◆ EXERCISE GOAL ◆
Retype the whole of the data exactly.

◆ Records from a collection ◆

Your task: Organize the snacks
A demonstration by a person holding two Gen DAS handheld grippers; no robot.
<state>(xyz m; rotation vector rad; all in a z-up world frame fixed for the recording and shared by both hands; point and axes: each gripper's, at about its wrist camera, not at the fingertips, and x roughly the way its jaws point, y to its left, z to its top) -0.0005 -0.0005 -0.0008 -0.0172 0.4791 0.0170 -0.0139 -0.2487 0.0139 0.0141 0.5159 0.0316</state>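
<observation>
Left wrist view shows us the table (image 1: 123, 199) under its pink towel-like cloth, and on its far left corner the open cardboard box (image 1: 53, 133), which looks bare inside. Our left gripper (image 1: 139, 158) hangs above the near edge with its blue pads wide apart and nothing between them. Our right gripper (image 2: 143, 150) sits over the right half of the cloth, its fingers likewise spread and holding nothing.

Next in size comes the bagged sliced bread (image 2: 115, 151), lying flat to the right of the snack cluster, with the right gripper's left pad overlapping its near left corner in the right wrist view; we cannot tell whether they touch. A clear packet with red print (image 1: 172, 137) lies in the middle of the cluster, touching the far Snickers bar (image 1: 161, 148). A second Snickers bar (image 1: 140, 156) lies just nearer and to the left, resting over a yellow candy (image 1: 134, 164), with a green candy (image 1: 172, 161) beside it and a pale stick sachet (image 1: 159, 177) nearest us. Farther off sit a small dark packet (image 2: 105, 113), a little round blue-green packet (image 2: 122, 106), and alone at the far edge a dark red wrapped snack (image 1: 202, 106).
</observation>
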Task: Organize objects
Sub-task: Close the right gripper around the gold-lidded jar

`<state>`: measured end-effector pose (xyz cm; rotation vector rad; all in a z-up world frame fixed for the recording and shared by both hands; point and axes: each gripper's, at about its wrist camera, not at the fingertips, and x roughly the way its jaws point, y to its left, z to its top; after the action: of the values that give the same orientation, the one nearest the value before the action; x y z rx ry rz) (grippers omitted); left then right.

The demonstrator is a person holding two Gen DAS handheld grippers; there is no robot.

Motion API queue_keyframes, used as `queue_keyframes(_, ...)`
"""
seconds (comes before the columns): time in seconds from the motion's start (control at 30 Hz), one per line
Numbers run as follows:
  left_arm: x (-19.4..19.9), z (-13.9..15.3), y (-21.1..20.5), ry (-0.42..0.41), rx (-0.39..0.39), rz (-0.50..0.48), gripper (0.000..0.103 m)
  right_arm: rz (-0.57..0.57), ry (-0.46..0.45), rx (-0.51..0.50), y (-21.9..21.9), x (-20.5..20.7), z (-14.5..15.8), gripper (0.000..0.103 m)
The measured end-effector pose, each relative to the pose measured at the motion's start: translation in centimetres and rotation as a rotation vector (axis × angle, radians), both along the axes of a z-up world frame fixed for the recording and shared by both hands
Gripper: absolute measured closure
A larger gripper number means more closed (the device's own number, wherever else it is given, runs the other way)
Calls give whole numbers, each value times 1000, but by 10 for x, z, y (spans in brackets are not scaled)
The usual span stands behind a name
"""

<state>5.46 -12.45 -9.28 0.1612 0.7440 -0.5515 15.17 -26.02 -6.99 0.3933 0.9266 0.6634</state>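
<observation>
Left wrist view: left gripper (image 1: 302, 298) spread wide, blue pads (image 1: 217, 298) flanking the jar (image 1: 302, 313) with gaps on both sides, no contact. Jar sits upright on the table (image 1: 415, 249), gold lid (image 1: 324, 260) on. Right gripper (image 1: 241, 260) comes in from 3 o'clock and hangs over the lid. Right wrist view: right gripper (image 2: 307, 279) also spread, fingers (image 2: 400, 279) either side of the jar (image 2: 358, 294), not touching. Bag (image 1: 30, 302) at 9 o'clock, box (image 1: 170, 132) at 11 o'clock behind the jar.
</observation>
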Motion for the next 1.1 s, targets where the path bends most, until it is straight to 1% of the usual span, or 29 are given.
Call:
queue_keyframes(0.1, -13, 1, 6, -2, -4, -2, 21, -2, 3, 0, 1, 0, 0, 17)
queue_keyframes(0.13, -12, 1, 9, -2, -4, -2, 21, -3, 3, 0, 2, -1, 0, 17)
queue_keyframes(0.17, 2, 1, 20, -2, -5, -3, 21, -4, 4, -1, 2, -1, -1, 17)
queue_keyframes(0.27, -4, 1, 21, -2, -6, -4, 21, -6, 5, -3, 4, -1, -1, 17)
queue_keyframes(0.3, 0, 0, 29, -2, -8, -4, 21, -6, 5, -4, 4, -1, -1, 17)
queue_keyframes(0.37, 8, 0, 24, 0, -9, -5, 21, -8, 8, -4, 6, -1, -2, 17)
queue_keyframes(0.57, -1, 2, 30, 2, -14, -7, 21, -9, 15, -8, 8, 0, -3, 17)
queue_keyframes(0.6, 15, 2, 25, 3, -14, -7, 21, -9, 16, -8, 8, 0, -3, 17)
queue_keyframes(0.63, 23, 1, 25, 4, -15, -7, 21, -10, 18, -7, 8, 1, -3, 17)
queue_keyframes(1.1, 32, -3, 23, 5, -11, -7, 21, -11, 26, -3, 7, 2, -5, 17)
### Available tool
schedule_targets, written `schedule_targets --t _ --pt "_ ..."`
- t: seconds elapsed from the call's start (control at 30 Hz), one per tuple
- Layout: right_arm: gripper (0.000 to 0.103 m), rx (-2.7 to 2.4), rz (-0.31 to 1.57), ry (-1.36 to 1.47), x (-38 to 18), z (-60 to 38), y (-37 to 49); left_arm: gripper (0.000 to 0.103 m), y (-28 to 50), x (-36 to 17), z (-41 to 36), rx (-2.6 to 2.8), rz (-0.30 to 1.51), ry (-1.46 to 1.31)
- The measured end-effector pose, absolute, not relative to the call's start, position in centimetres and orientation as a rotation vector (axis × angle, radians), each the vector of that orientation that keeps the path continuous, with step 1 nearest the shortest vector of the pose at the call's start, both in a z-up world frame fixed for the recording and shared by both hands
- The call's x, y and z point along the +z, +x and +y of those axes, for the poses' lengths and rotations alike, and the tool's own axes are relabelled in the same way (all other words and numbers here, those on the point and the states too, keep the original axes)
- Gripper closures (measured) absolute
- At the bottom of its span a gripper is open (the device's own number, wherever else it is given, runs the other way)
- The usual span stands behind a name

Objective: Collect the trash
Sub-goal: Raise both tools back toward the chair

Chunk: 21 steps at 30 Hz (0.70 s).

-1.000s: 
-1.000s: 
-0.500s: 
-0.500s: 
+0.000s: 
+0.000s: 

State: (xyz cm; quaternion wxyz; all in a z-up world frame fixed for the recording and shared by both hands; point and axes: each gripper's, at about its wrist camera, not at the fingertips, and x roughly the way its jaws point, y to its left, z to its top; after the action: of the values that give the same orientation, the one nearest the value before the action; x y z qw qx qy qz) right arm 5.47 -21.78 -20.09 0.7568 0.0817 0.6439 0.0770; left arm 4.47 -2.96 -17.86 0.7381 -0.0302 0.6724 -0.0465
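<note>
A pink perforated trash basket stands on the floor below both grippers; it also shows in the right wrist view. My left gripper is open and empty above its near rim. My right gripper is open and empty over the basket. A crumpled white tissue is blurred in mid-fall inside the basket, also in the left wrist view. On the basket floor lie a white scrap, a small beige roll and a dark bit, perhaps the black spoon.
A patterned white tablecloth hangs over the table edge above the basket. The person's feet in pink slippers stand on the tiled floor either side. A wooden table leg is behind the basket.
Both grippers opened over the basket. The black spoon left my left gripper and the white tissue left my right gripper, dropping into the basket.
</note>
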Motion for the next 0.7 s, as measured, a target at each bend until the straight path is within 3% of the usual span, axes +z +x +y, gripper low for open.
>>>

◆ RESULT FOR THIS EXERCISE ◆
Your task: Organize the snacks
A demonstration by a person holding two Gen DAS handheld grippers; no robot.
<state>(xyz m; rotation vector rad; all in a z-up world frame fixed for the recording and shared by both hands; point and axes: each gripper's, at about its wrist camera, not at the fingertips, and x roughly the way its jaws point, y to its left, z to its top) -0.0005 -0.0005 -0.0008 -0.0172 0.4791 0.0170 -0.0139 -0.2487 0.0139 0.0141 0.5159 0.0316</state>
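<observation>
Left wrist view shows us the table (image 1: 123, 199) under its pink towel-like cloth, and on its far left corner the open cardboard box (image 1: 53, 133), which looks bare inside. Our left gripper (image 1: 139, 158) hangs above the near edge with its blue pads wide apart and nothing between them. Our right gripper (image 2: 143, 150) sits over the right half of the cloth, its fingers likewise spread and holding nothing.

Next in size comes the bagged sliced bread (image 2: 115, 151), lying flat to the right of the snack cluster, with the right gripper's left pad overlapping its near left corner in the right wrist view; we cannot tell whether they touch. A clear packet with red print (image 1: 172, 137) lies in the middle of the cluster, touching the far Snickers bar (image 1: 161, 148). A second Snickers bar (image 1: 140, 156) lies just nearer and to the left, resting over a yellow candy (image 1: 134, 164), with a green candy (image 1: 172, 161) beside it and a pale stick sachet (image 1: 159, 177) nearest us. Farther off sit a small dark packet (image 2: 105, 113), a little round blue-green packet (image 2: 122, 106), and alone at the far edge a dark red wrapped snack (image 1: 202, 106).
</observation>
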Task: Organize objects
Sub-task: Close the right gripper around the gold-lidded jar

`<state>`: measured end-effector pose (xyz cm; rotation vector rad; all in a z-up world frame fixed for the recording and shared by both hands; point and axes: each gripper's, at about its wrist camera, not at the fingertips, and x roughly the way its jaws point, y to its left, z to its top; after the action: of the values that give the same orientation, the one nearest the value before the action; x y z rx ry rz) (grippers omitted); left then right.

The demonstrator is a person holding two Gen DAS handheld grippers; there is no robot.

Motion API queue_keyframes, used as `queue_keyframes(_, ...)`
"""
seconds (comes before the columns): time in seconds from the motion's start (control at 30 Hz), one per line
Numbers run as follows:
  left_arm: x (-19.4..19.9), z (-13.9..15.3), y (-21.1..20.5), ry (-0.42..0.41), rx (-0.39..0.39), rz (-0.50..0.48), gripper (0.000..0.103 m)
  right_arm: rz (-0.57..0.57), ry (-0.46..0.45), rx (-0.51..0.50), y (-21.9..21.9), x (-20.5..20.7), z (-14.5..15.8), gripper (0.000..0.103 m)
The measured end-effector pose, each relative to the pose measured at the motion's start: translation in centimetres and rotation as a rotation vector (axis × angle, radians), both along the axes of a z-up world frame fixed for the recording and shared by both hands
Gripper: absolute measured closure
A larger gripper number means more closed (the device's own number, wherever else it is given, runs the other way)
Calls give whole numbers, each value times 1000, but by 10 for x, z, y (spans in brackets are not scaled)
The usual span stands behind a name
"""

<state>5.46 -12.45 -9.28 0.1612 0.7440 -0.5515 15.17 -26.02 -6.99 0.3933 0.9266 0.6634</state>
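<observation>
Left wrist view: left gripper (image 1: 302, 298) spread wide, blue pads (image 1: 217, 298) flanking the jar (image 1: 302, 313) with gaps on both sides, no contact. Jar sits upright on the table (image 1: 415, 249), gold lid (image 1: 324, 260) on. Right gripper (image 1: 241, 260) comes in from 3 o'clock and hangs over the lid. Right wrist view: right gripper (image 2: 307, 279) also spread, fingers (image 2: 400, 279) either side of the jar (image 2: 358, 294), not touching. Bag (image 1: 30, 302) at 9 o'clock, box (image 1: 170, 132) at 11 o'clock behind the jar.
</observation>
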Motion for the next 1.1 s, targets where the path bends most, until it is straight to 1% of the usual span, or 29 are given.
Call:
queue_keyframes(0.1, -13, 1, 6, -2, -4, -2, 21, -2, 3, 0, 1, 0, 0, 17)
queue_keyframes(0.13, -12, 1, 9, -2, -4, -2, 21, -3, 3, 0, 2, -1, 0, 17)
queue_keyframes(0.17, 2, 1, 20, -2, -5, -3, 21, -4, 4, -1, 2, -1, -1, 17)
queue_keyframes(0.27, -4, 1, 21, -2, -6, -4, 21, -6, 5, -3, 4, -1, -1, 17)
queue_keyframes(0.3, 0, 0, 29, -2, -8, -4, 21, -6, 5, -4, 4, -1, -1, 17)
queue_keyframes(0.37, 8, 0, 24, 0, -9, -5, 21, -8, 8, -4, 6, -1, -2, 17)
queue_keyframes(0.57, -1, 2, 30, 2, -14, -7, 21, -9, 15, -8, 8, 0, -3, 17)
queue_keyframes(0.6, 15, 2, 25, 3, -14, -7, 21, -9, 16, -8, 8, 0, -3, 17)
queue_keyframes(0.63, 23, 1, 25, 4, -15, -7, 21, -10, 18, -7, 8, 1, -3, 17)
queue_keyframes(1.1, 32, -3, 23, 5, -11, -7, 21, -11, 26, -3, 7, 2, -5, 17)
### Available tool
schedule_targets, written `schedule_targets --t _ --pt "_ ..."`
- t: seconds elapsed from the call's start (control at 30 Hz), one per tuple
- Layout: right_arm: gripper (0.000 to 0.103 m), rx (-2.7 to 2.4), rz (-0.31 to 1.57), ry (-1.36 to 1.47), x (-38 to 18), z (-60 to 38), y (-37 to 49); left_arm: gripper (0.000 to 0.103 m), y (-28 to 50), x (-36 to 17), z (-41 to 36), rx (-2.6 to 2.8), rz (-0.30 to 1.51), ry (-1.46 to 1.31)
- The measured end-effector pose, absolute, not relative to the call's start, position in centimetres and orientation as a rotation vector (axis × angle, radians), each the vector of that orientation that keeps the path continuous, with step 1 nearest the shortest vector of the pose at the call's start, both in a z-up world frame fixed for the recording and shared by both hands
- The call's x, y and z point along the +z, +x and +y of those axes, for the poses' lengths and rotations alike, and the tool's own axes are relabelled in the same way (all other words and numbers here, those on the point and the states too, keep the original axes)
- Gripper closures (measured) absolute
- At the bottom of its span a gripper is open (the device's own number, wherever else it is given, runs the other way)
- The usual span stands behind a name

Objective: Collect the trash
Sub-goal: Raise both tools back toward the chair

Chunk: 21 steps at 30 Hz (0.70 s).

-1.000s: 
-1.000s: 
-0.500s: 
-0.500s: 
+0.000s: 
+0.000s: 

State: (xyz cm; quaternion wxyz; all in a z-up world frame fixed for the recording and shared by both hands; point and axes: each gripper's, at about its wrist camera, not at the fingertips, and x roughly the way its jaws point, y to its left, z to its top; after the action: of the values that give the same orientation, the one nearest the value before the action; x y z qw qx qy qz) right arm 5.47 -21.78 -20.09 0.7568 0.0817 0.6439 0.0770; left arm 4.47 -2.96 -17.86 0.7381 -0.0302 0.6724 -0.0465
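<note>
A pink perforated trash basket stands on the floor below both grippers; it also shows in the right wrist view. My left gripper is open and empty above its near rim. My right gripper is open and empty over the basket. A crumpled white tissue is blurred in mid-fall inside the basket, also in the left wrist view. On the basket floor lie a white scrap, a small beige roll and a dark bit, perhaps the black spoon.
A patterned white tablecloth hangs over the table edge above the basket. The person's feet in pink slippers stand on the tiled floor either side. A wooden table leg is behind the basket.
Both grippers opened over the basket. The black spoon left my left gripper and the white tissue left my right gripper, dropping into the basket.
</note>
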Motion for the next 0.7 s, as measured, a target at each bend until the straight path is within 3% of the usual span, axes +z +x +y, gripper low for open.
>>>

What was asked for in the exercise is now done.